2) To calculate the mass of water, we can use the given density of water, which is 1 g/cm3.

Mass of water = Volume of water * Density of water

Since 1 cm3 = 1 mL, we can directly use the volume of water used in Milton in 2011 (9,268,800 m3) as the volume of water:

Mass of water = 9,268,800 m3 * 1000 g/m3

Therefore, approximately 9,268,800,000 grams (or 9,268,800 kilograms) of water was used in Milton in 2011.

3) To calculate the vertical distance the water must rise from Lake Ontario to the water tower, we need to subtract the elevation of Lake Ontario from the elevation of Milton, taking into account the height of the water tower.

Vertical distance = (Elevation of Milton + Height of water tower) - Elevation of Lake Ontario

Vertical distance = (221 m + 55 m) - 74 m

Therefore, the vertical distance the water must rise is 202 meters.

4) The gravitational potential energy gained by each kilogram of water traveling from Lake Ontario to the top of the water tower can be calculated using the formula:

Potential Energy = Mass of water * Gravitational acceleration * Vertical distance

Gravitational acceleration is approximately 9.8 m/s2.

Potential Energy = 1 kg * 9.8 m/s2 * 202 m

Therefore, each kilogram of water gains approximately 1,982.8 Joules of gravitational potential energy.

5) To calculate the total energy needed to lift all the water used in Milton in 2011, we multiply the potential energy gained per kilogram of water by the mass of water used in Milton.

Total Energy = Potential Energy per kg * Mass of water used in Milton

Total Energy = 1,982.8 J/kg * 9,268,800 kg

Therefore, the total energy needed to lift all the water used in Milton in 2011 is approximately 18,364,294,400 Joules.

6) To calculate the input electrical energy needed to lift the water, we need to take into account the efficiency of the water pump.

Input Electrical Energy = Total Energy / Efficiency

Input Electrical Energy = 18,364,294,400 J / 0.85

Therefore, approximately 21,606,702,823 Joules of input electrical energy is needed for a year to lift the water.

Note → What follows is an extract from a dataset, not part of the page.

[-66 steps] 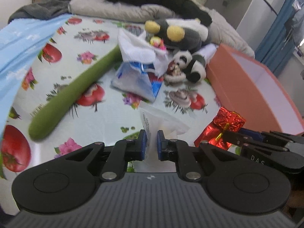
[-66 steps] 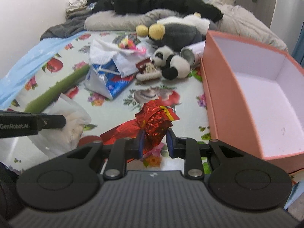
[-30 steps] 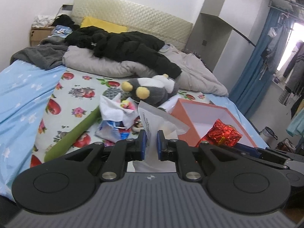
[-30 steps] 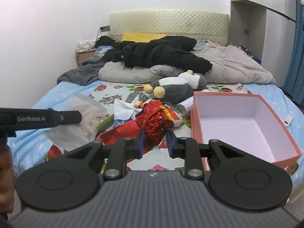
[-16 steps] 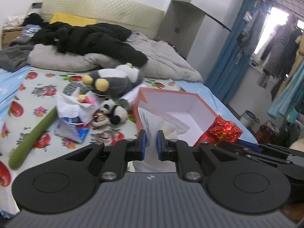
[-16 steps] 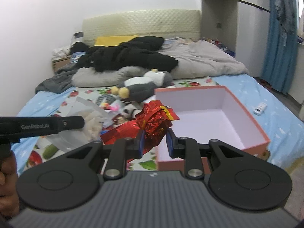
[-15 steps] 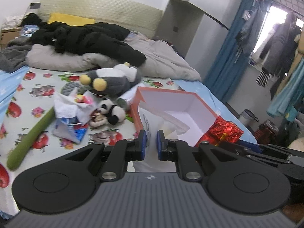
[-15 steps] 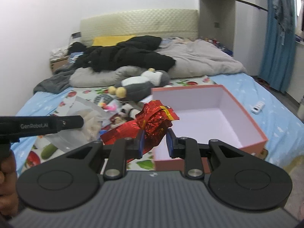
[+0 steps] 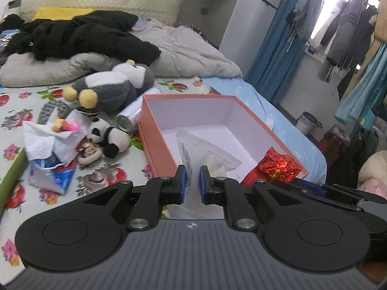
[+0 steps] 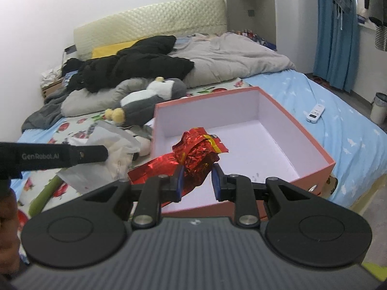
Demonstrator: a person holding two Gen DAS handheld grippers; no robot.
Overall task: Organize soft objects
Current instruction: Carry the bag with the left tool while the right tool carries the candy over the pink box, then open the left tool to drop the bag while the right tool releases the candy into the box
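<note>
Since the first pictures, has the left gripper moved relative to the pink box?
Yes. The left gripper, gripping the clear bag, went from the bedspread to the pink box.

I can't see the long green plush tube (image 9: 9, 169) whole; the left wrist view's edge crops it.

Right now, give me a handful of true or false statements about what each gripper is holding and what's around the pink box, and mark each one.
1. The left gripper is shut on a clear plastic bag. True.
2. The right gripper is open and holds nothing. False: it is shut on a crinkled red foil bag.
3. The pink box has a lid on it. False: its top is open and the white inside shows.
4. A small panda plush lies on the bed beside the box. True.
5. The large penguin plush sits inside the box. False: it lies on the bed outside it.
</note>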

7a) To calculate the input energy in the form of chemical energy from natural gas needed to lift the water, we need to take into account the efficiency of the power plants.

Input Energy from Natural Gas = Input Electrical Energy / Efficiency of power plants

Input Energy from Natural Gas = 21,606,702,823 J / 0.50

Therefore, approximately 43,213,405,646 Joules of input energy from natural gas is needed for a year to lift the water.

7b) To determine the volume of gas burned to pump a year's worth of water to Milton, we need to divide the total energy needed by the energy released per cubic meter of natural gas burned.

Volume of gas = Input Energy from Natural Gas / Chemical energy released per m3

Volume of gas = 43,213,405,646 J / 35,000,000 J/m3

Therefore, approximately 1,234.10 m3 of gas needs to be burned to pump a year's worth of water to Milton.

I hope this helps! Let me know if you have any further questions.